From the first line to the last, give the data again exactly.
== DATA SECTION ==
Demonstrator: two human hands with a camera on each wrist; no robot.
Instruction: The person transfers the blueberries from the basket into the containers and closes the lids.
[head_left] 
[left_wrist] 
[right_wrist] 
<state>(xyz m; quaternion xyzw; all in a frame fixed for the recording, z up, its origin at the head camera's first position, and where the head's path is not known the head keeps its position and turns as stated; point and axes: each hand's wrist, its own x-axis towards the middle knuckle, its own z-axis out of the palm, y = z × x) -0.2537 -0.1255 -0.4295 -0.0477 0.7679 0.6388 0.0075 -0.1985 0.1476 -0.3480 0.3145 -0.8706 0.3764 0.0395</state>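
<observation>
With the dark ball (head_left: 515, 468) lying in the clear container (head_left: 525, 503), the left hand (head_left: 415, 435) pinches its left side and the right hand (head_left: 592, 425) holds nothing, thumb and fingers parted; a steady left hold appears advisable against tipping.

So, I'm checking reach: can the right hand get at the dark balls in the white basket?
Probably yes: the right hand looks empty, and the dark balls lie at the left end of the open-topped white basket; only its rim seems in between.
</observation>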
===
EXERCISE RESULT:
Demonstrator: two human hands with a camera on each wrist; no robot.
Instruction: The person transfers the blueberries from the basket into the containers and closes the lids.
[head_left] 
[left_wrist] 
[right_wrist] 
<state>(xyz m; quaternion xyzw; all in a frame fixed for the recording, z up, its origin at the head camera's first position, and where the head's path is not known the head keeps its position and turns as stated; point and axes: each hand's wrist, its own x-axis towards the middle knuckle, its own z-axis out of the palm, y = z × x) -0.2537 -0.1255 -0.4295 -0.0477 0.7679 0.6388 0.0075 -0.1985 0.1476 -0.3480 0.3145 -0.8706 0.3764 0.0395</state>
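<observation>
With the dark ball (head_left: 515, 468) lying in the clear container (head_left: 525, 503), the left hand (head_left: 415, 435) pinches its left side and the right hand (head_left: 592, 425) holds nothing, thumb and fingers parted; a steady left hold appears advisable against tipping.

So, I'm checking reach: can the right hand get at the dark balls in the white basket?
Probably yes: the right hand looks empty, and the dark balls lie at the left end of the open-topped white basket; only its rim seems in between.
</observation>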

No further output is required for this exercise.